In general, taxpayers may deduct 50% of the cost of meals and entertainment expenses that are otherwise deductible under section 162 of the Tax Code (I.R.C. § 274(n)). Several exceptions exist that allow taxpayers to deduct the full cost of meals and entertainment expenses. One such exception is for the cost of meals that qualify as de minimis fringe benefits under section 132. The Regulations provide that an employer-operated eating facility may qualify as a de minimis fringe benefit if the revenue generated from such a facility equals or exceeds the direct operating cost of the facility (Treas. Reg. § 1.132-7). Therefore, the costs of a company cafeteria would be deductible in full provided the patrons of the cafeteria are charged amounts sufficient to cover the cafeteria’s direct operating costs. Employees who may exclude the value of meals from income under section 119 because, they are furnished for the convenience of the employer on the employer’s business premises, are deemed to have paid an amount equal to the direct operating cost of their meals for purposes of determining whether de minimis fringe benefit exception apples (I.R.C. § 132(e)(2)(B)).

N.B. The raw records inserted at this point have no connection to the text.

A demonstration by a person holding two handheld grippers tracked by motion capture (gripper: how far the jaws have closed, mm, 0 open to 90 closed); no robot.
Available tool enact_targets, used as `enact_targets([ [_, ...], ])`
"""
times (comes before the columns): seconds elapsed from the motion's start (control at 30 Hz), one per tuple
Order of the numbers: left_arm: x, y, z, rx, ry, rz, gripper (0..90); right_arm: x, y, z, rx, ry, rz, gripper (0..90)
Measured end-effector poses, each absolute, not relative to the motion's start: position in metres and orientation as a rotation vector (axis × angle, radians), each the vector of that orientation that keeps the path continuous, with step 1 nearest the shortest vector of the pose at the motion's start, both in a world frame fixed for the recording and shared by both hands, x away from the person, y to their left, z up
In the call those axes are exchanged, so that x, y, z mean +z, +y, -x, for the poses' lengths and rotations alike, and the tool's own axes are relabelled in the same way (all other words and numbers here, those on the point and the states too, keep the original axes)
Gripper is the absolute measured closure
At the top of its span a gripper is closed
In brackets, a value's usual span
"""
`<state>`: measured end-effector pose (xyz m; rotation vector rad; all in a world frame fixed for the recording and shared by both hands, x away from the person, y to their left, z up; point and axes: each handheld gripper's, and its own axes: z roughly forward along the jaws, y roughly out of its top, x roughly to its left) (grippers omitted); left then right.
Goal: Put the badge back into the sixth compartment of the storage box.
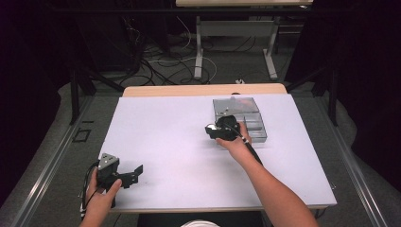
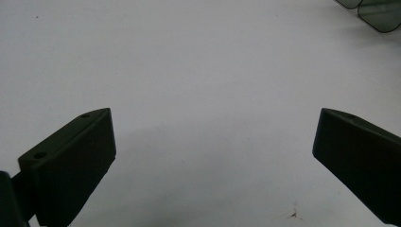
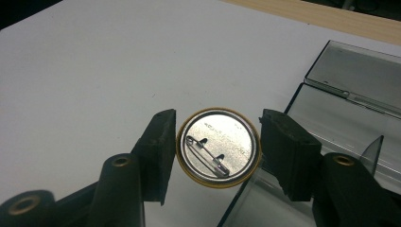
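In the right gripper view the two black fingers (image 3: 163, 142) pinch a round pin badge (image 3: 218, 147) by its rim at the centre of the frame, its silver back with the safety pin facing the camera; the printed front is hidden, and the tiny lettering on the metal is too small to read. The right gripper (image 3: 217, 144) holds the badge just above the near left corner of a clear plastic case (image 3: 350, 118), which fills the right side of the frame and is cut off by its edge; the case's hinged lid lies open toward the upper right. In the high view the right gripper (image 1: 222, 128) sits right of centre, beside the case (image 1: 253, 124), and the badge there is too small to make out. The left gripper (image 1: 135, 172) rests at the lower left of the white worktop (image 1: 165, 137), its fingers (image 2: 71, 165) spread wide with nothing between them.
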<state>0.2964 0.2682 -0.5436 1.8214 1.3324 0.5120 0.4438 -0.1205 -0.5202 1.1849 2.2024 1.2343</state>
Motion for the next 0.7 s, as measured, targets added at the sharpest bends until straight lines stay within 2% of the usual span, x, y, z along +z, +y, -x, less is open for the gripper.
enact_targets([
  [0.7, -0.546, 0.267, -0.299, 0.509, 1.337, -1.815, 0.4, -0.518, -0.158, -0.446, 1.201, 2.141, -1.261, 46.5],
])
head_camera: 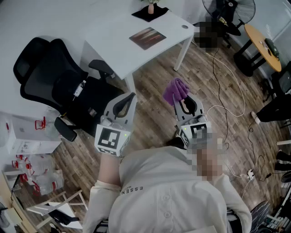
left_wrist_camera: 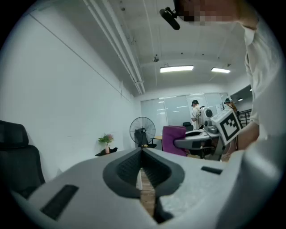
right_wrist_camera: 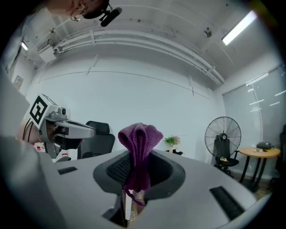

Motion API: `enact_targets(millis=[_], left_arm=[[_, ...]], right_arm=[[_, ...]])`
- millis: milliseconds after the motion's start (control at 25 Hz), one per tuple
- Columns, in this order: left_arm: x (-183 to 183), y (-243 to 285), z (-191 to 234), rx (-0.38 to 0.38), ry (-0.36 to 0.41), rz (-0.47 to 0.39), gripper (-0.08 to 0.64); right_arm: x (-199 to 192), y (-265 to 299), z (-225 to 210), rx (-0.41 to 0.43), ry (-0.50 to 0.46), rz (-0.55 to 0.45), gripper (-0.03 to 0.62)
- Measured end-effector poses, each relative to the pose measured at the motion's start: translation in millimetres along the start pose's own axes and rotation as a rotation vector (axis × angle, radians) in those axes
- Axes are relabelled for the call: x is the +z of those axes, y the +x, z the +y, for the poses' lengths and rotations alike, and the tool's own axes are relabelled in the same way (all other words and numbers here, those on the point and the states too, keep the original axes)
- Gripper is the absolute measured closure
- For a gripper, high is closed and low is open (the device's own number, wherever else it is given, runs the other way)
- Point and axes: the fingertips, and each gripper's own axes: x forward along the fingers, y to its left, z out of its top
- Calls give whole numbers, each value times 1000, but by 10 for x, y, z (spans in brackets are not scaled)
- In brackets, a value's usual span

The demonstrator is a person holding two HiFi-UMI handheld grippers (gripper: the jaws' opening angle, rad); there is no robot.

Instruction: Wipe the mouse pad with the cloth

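Nearest the head camera is the person's pale shirt [head_camera: 168, 200], with 2 hand-held grippers raised ahead of it. Right gripper [head_camera: 182, 101]: jaws clamped on a purple cloth [head_camera: 176, 89], which bunches above the tips and hangs down between them in the right gripper view [right_wrist_camera: 139, 152]. Left gripper [head_camera: 132, 96]: jaws pressed together with nothing between them [left_wrist_camera: 142, 150]. White desk [head_camera: 113, 50]: carries a reddish-brown rectangular mat [head_camera: 147, 37], judged to be the mouse pad, lying flat near the middle; a black mat [head_camera: 150, 12] with a small vase sits at the far end. Black office chair [head_camera: 54, 77] stands at the left. Progress: 1 step appears complete, the cloth being in hand. Both grippers are well apart from the desk, so approach and all wiping remain.
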Motion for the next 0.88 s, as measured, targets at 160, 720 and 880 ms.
enact_targets(millis=[160, 720, 880], left_arm=[[-44, 20, -14, -13, 18, 2, 558], [-116, 219, 74, -4, 34, 30, 558], [-175, 412, 117, 14, 18, 40, 558]], right_arm=[[-27, 25, -10, -3, -1, 6, 503], [-191, 250, -206, -13, 68, 43, 503], [-236, 399, -366, 8, 53, 54, 503]])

In Jacobs v. Comm’r (2017), the Tax Court had occasion to examine the intersection of these rules in a situation that involved the provision of meals to employees away from home. The Boston Bruins, NHL hockey team, incurred significant meal expenses for its players, coaches, and staff during in season road trips. The meals were furnished under contract with the various hotels where the team stayed. The Bruins asserted that the de minimis exception of section 132 applied to the meals and, consequently, deducted the cost of the meals in full. The I.R.S. challenged this treatment.

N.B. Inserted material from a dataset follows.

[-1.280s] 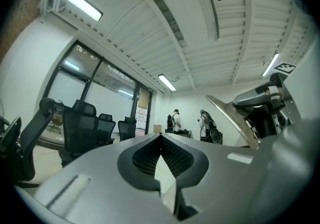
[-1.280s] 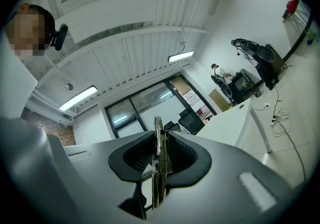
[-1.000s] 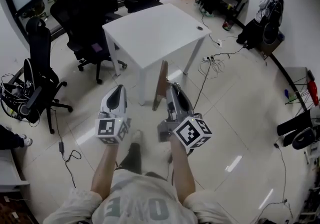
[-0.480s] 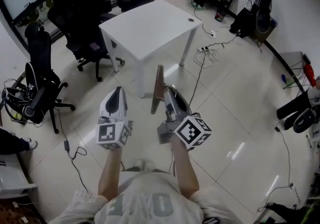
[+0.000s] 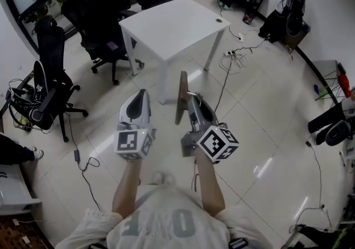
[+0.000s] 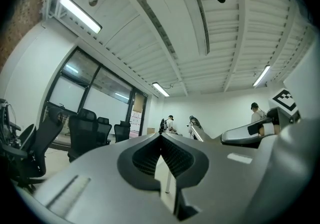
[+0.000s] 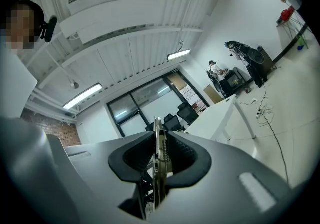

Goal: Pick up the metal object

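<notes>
The left gripper (image 5: 140, 96), at the lower left of centre in the head view, had its jaws closed together with nothing between them. Its own view showed only the room past the tips. I judged that it was carried idle, because one gripper was enough for this job.

To the right of it, the right gripper (image 5: 192, 99) was clamped on the metal object (image 5: 180, 97). This was a thin flat plate standing on its edge between the pads, with a small spring (image 7: 163, 152) on its side. The plate stuck out beyond the jaws, toward the upper part of the frame. It was well above the floor (image 5: 266, 131) and apart from the white table (image 5: 166, 23) in the upper middle. So the picking up seemed to me already done. The object was probably gripped edge-on so that the pads pressed on its two broad faces.

Both forearms (image 5: 125, 187) reached forward from the body, nearly parallel and bent at the elbows. The grippers were side by side at about the same height. They pointed ahead and somewhat upward, with the marker cubes (image 5: 133, 142) toward the person.
</notes>
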Tool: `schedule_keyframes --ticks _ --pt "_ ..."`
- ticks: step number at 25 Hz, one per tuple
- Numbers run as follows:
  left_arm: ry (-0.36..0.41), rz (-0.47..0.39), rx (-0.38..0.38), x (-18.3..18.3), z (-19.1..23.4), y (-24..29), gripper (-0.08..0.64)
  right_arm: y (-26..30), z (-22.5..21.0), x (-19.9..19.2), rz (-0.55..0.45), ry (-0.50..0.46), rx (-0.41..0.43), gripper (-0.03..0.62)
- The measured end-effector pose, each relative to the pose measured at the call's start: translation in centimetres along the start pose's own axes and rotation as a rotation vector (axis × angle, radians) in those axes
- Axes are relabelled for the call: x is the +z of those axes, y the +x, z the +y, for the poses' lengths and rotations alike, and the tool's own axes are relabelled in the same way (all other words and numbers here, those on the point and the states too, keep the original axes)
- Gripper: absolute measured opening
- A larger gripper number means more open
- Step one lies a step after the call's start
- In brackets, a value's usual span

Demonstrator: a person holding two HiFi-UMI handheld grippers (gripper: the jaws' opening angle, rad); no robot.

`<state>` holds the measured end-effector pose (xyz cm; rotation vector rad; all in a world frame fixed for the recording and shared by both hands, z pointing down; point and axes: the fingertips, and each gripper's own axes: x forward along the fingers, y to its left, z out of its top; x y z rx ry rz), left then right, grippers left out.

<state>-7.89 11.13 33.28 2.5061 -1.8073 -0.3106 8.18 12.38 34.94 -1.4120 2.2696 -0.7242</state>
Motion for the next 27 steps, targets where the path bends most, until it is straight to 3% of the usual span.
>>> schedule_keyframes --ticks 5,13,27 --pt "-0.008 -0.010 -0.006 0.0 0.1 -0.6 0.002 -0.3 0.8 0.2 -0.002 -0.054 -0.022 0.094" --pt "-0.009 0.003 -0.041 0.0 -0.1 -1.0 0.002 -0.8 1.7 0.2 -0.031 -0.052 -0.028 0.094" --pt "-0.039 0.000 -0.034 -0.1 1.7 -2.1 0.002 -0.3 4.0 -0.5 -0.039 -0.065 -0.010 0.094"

The Tax Court ruled in favor the Bruins’ owners. According to the Court, the contracts with the hotels represented leases of rooms for the provision of meals and, therefore, qualified as employer-provided eating facilities pursuant to regulation section 1.132-7(a)(3). The meals provided to the players, coaches, and staff were provided for the convenience of the employer because the provision of meals was motivated by several factors, including time constrains and nutritional needs. As a result, the meals were excludible from the recipients income under section 119 and, therefore, the recipients of such meals were deemed to have paid the direct operating costs of such meals. Finally, because the team conducted significant business activities at the hotels the hotels were considered the business premises of the employer. Consequently, the contracted-for-meals were considered provided at an employer-operated eating facility whose direct operating costs were covered thereby qualifying the cost of the meals as a de minimis fringe benefit and deductible in full.
The Court’s language could be interpreted to have broader ramifications. The cost of meals provided by employers to employees at large conference gatherings, for example, may very well qualify as a de minimis fringe benefit under certain circumstances. An even more aggressive interpretation could justify full deductibility of nutritional meals provided to employees due to the employer’s concern with the general health (e.g. as part of a Wellness program) of its workforce given the high cost of health insurance. Expect the I.R.S. to vigorously oppose any interpretation of this case beyond professional sports. Currently, the I.R.S. is willing to concede that employer-provided meals to employees stationed in remote locations are deductible in full but scrutinizes other situations very carefully.
*Nothing herein constitutes specific legal advice to the reader, nor has any attorney-client relationship been formed. This material is provided for informational purposes only.